Microsoft is betting on customers wanting to run their businesses on a mix of public and private clouds, today announcing the new Azure Stack to deliver infrastructure and platforms as service capabilities into enterprise data centres.
Azure Stack lets customers continue to run traditional enterprise software with centralised oversight, while taking advantage of distributed applications and cloud storage at the edge with a hybrid cloud model.
Blending the public and private clouds in Azure Stack and making them scalable is achieved by taking Microsoft software-defined infrastructure technology for its large data centres, and deploying it in customer facilities.
This includes software-defined technology for both the network controllers and Storage Spaces Direct in Azure Stack, with automated synchronisation and failover.
Workloads can be segmented with Shielded Virtual Machines and Guarded Hosts, and centrally controlled and monitored for access and administration rights using software-defined security.

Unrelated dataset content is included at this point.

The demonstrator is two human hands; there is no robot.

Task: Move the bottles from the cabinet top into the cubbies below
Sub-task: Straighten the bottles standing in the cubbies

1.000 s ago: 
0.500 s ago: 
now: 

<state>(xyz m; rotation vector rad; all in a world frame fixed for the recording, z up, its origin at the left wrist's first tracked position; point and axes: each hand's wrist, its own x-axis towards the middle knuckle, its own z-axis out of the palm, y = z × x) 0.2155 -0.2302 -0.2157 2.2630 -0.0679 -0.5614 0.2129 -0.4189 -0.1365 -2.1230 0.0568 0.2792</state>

Azure Stack was announced at Microsoft's Ignite conference in Chicago, and will be available as a preview later this year.
Windows Server 2016 enters technical preview
Microsoft also today released the second technical preview for the upcoming Windows Server 2016.
New features in Windows Server 2016 TP2 include rolling upgrades for the Hyper-V hypervisor and scale out file server clusters, hot removable and expandable memory and network interfaces, and virtual machine compute resilience that lets the continue to run even if the host compute cluster service goes down.
New network configuration flexibility and performance options are also included in TP2, along with expanded capabilities in the software-defined Storage Spaces Direct for better scale-out, quality of server improvements, and replication for business continuity and disaster recovery strategies.
Remote Desktop Services gains full OpenGL 3D support for virtual desktop deployments, and the Internet Information Services web server now supports the next generation HTTP/2 that provides header compression, connection multiplexing and push.
Microsoft also released the refactored Windows Nano Server.
Nano Server was announced in April this year, and features a very small footprint and remotely managed installations. The severely slimmed down server OS is aimed at cloud deployments and DevOps workflows, thanks to faster bootups, fewer restarts, patches and update events, low resource utilisation and tight security.
Windows Server and Hyper-V containers will be rolled into the third technical preview of Windows Server 2016, expected to be released at the end of the year.